What you are asked to do
Using the data below, return the stretch from the line that contains "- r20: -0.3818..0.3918" through the line that contains "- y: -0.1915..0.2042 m", both included, exactly as it stands and nothing beyond it.

(Data shown begins)

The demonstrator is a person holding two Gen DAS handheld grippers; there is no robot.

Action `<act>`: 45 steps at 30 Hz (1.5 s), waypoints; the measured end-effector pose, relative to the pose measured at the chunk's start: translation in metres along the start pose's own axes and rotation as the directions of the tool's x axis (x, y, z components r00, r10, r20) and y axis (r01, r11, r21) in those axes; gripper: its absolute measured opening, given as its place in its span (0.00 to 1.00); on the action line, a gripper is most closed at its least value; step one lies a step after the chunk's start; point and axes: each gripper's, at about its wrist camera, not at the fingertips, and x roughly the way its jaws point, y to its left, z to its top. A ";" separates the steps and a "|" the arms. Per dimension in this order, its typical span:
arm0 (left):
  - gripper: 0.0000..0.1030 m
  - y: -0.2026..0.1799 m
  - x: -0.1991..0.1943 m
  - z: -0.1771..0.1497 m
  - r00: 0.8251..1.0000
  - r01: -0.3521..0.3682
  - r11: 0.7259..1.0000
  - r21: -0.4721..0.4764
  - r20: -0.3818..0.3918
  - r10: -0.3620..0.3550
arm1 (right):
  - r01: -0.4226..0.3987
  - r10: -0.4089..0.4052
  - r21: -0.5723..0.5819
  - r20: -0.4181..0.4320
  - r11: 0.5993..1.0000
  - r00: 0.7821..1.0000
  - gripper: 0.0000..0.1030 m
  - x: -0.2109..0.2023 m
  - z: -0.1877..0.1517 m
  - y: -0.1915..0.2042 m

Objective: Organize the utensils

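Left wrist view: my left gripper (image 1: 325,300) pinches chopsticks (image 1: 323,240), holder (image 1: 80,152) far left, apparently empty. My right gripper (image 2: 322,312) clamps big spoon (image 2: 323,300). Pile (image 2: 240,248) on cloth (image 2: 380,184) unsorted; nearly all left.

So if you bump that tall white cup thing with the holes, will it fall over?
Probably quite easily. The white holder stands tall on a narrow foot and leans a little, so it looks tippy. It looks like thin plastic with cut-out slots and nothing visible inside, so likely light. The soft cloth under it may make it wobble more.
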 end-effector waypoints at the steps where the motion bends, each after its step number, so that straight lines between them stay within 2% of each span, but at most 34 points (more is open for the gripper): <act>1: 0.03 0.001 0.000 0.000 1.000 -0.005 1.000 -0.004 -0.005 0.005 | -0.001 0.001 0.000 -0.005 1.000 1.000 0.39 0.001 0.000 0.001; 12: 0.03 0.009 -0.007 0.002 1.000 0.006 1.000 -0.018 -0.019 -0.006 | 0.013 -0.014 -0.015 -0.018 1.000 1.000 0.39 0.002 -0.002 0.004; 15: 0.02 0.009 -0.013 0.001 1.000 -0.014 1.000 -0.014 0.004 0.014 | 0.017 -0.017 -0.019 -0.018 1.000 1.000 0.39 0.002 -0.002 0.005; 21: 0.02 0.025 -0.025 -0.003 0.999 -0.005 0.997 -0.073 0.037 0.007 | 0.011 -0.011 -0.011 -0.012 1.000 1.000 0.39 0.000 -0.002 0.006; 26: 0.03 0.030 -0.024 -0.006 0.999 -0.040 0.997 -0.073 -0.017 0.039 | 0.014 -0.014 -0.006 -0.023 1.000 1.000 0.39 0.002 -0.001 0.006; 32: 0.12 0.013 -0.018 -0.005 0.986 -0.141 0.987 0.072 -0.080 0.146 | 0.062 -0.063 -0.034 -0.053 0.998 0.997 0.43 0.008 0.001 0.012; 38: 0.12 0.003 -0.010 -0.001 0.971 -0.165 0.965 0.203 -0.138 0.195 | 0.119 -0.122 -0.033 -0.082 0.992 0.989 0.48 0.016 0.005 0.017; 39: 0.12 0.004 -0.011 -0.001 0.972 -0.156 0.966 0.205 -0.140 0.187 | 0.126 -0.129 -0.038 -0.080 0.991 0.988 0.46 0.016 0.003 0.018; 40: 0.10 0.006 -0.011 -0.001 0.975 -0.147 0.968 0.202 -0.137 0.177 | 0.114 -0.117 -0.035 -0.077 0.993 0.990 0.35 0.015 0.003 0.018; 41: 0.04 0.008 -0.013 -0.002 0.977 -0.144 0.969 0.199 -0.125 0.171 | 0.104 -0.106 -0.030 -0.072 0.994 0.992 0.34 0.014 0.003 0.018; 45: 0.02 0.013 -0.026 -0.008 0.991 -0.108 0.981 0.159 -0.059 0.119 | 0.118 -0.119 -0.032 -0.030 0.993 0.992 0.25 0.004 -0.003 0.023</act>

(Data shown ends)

Solution to this problem
  - r20: -0.3818..0.3918
  - r10: -0.3620..0.3550
arm1 (right):
  - r01: -0.4226..0.3987
  - r10: -0.4089..0.4052
  - r21: -0.5723..0.5819
  - r20: -0.4181..0.4320
  - r11: 0.5993..1.0000
  - r00: 0.7821..1.0000
  - gripper: 0.0000..0.1030 m
  - x: -0.2109..0.2023 m
  - z: -0.1877..0.1517 m
  - y: -0.1915..0.2042 m

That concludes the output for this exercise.